Work to be completed: For each line of the data below that holds "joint", copy the line.

*** Opening Dataset records ***

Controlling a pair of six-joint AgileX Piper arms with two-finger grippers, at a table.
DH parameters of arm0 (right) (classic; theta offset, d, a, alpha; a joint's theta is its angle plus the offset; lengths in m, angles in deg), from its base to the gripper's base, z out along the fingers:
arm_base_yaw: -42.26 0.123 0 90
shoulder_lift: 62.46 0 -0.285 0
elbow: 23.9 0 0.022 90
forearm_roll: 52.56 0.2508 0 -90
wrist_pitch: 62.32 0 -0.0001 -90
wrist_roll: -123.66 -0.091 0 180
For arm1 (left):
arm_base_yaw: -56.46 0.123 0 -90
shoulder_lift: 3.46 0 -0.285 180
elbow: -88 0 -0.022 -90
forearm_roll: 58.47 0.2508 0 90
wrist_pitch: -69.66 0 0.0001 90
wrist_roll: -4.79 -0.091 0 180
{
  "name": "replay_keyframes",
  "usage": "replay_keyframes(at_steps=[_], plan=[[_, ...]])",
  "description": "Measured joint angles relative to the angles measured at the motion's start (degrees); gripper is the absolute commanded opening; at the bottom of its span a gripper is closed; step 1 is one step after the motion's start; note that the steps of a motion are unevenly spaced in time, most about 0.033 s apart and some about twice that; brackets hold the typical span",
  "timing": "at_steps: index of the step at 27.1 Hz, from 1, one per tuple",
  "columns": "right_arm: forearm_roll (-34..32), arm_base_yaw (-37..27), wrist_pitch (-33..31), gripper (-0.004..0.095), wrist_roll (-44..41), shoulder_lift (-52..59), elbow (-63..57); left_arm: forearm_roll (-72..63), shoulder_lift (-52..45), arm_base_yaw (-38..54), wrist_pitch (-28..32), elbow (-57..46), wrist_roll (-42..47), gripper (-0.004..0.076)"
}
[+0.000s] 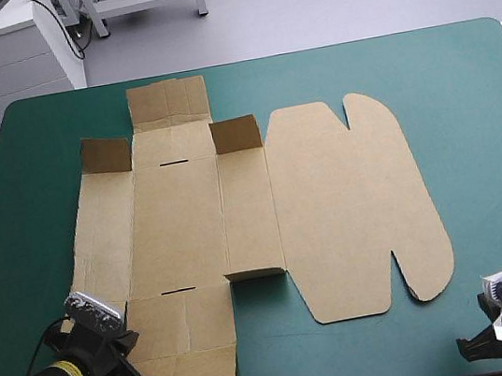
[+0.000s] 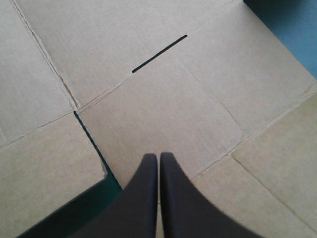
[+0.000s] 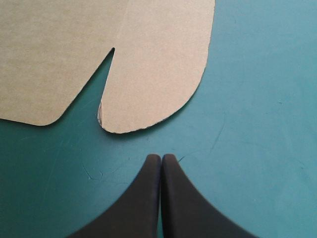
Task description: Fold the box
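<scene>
Only the high view shows the box (image 1: 331, 214) with two flaps (image 1: 236, 135) raised. Left hand (image 2: 158, 157), fingers (image 2: 143, 198) together, hangs over it; right hand (image 3: 161, 157) likewise over bare desk (image 3: 257, 99).

Brown box (image 1: 248, 231) mostly flat, mid-table

The teal-green cover (image 1: 477, 116); beyond, a white cabinet (image 1: 14, 58), perhaps drawers.
</scene>
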Motion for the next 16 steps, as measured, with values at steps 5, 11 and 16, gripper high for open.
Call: replay_keyframes(at_steps=[5,11,16], plan=[[0.0,0.0,0.0,-0.0014,0.0,0.0,0.0,0.1,0.0,0.0,0.0,0.0,-0.2,-0.0008],[0.0,0.0,0.0,-0.0014,0.0,0.0,0.0,0.5,0.0,0.0,-0.1,1.3,-0.2,-0.0008],[0.0,0.0,0.0,-0.0014,0.0,0.0,0.0,1.4,2.2,0.0,-0.8,8.6,2.6,-0.0008]])
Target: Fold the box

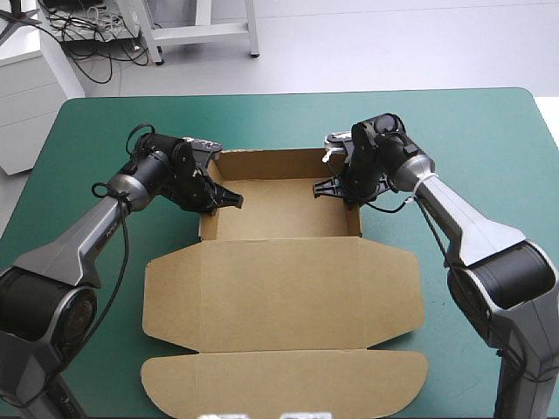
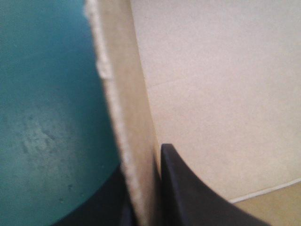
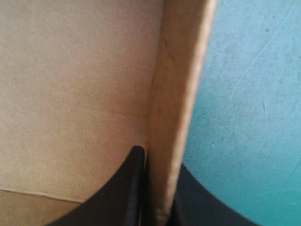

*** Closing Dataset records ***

Completed task:
Controlling a pair of six-joint AgileX Piper arms with two-finger grippers, at a table.
DH parameters of arm0 (right) (classic; theta offset, d, a, alpha; a joint's theta is its angle plus the offset; lengths in m, angles in deg), from its base to the gripper's base, z out along the fingers:
  "description": "Measured joint angles relative to the angles measured at the motion's start (degrees); gripper is the absolute commanded opening; at the bottom of its span a gripper is closed; step 1 is one step after the motion's start; note that the steps of a motion are unevenly spaced in time, most about 0.033 s apart and some about twice that; brackets hold the typical span",

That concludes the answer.